Somewhere along the line, however, our healthcare system “evolved” — and with it, our expectations. We adapted to the new changes — a few more clicks of a mouse for our providers, a little less time in the exam room. A nip here. A tuck there.

In time, our clinicians became a name on the “in network” list, and we became a number in an EHR.

And it’s no different for providers— victims of buying, selling, merging, and “quality improvement.” Their expectations of relationships with patients, colleagues, and communities are similarly unmet.

Our broken system

I’d posit that the root of this detachment came when we began thinking of healthcare as a system.
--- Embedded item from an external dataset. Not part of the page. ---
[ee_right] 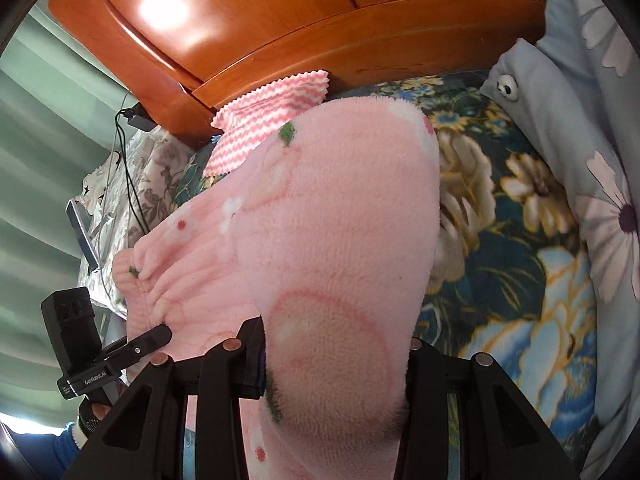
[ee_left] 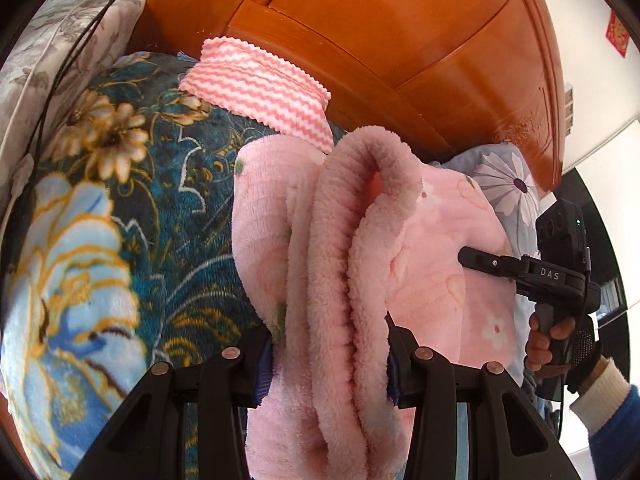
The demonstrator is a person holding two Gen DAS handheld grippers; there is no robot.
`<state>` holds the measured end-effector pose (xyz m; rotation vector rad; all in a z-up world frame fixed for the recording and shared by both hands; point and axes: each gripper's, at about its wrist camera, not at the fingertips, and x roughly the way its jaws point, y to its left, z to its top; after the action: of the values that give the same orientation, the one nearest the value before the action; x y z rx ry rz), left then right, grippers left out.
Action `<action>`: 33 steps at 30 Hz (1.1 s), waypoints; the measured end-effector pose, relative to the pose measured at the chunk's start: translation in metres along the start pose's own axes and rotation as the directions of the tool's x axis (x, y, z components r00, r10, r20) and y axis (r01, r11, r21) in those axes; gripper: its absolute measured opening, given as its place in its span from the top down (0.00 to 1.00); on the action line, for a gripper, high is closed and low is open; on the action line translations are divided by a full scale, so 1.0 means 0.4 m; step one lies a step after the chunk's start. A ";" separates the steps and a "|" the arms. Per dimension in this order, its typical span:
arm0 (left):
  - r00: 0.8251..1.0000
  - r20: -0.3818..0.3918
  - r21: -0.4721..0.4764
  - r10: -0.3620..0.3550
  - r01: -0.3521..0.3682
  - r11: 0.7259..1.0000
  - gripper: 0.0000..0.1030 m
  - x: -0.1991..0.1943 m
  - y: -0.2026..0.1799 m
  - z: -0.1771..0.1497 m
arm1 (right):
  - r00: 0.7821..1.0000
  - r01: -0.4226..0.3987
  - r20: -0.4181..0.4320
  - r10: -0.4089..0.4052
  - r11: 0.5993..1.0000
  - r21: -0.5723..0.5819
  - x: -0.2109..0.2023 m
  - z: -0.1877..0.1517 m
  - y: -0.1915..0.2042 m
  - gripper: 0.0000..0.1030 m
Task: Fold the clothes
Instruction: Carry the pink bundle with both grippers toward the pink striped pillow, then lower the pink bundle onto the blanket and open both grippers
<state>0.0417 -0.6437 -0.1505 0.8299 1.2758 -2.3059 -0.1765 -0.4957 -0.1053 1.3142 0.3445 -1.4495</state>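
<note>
Both grippers are clamping the pink fleece garment (ee_left: 340, 264), lifted over the floral blanket (ee_left: 80, 240) on the bed. Left gripper (ee_left: 330, 364) is pinching bunched folds; right gripper (ee_right: 336, 372) is gripping a printed panel. Cloth is spanning between them, hanging ahead toward the wooden headboard (ee_right: 280, 20).

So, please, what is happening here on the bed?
A person is folding a fluffy pink garment over a bed with a blue flowered blanket. The left gripper is clamped on a thick bundle of its layers, and the right gripper is clamped on another part of the same garment. The garment hangs bunched between the two grippers, not yet laid flat. A pink-and-white zigzag cloth already lies near the wooden headboard.
</note>
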 end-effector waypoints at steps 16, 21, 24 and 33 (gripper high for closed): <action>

To be fair, literally, it is. It’s the system— with a workforce, rules, economies, customers, and failures. The system exceeds three and half trillion dollars. The system is burning out more than half of clinicians. The system doesn’t work if you’re poor, minority, trans, or disabled. The system is broken.

Also: We are the system.

We are the workforce. We make the rules. We grow the economies. We are the customers. We fail.

By dissociating the people from the system, we took humanity out of healthcare. Where we once had patients, healers, and researchers, we now have users, data clerks, and corporate interests. And this replacement of relationships with transactional care has consequences. It’s why we overprescribe to “fix” symptoms rather than treat people. It’s why we’re able to “reduce enrollment numbers.” It’s why burnout and depression has reached epidemic rates — not just for providers, but for all of us.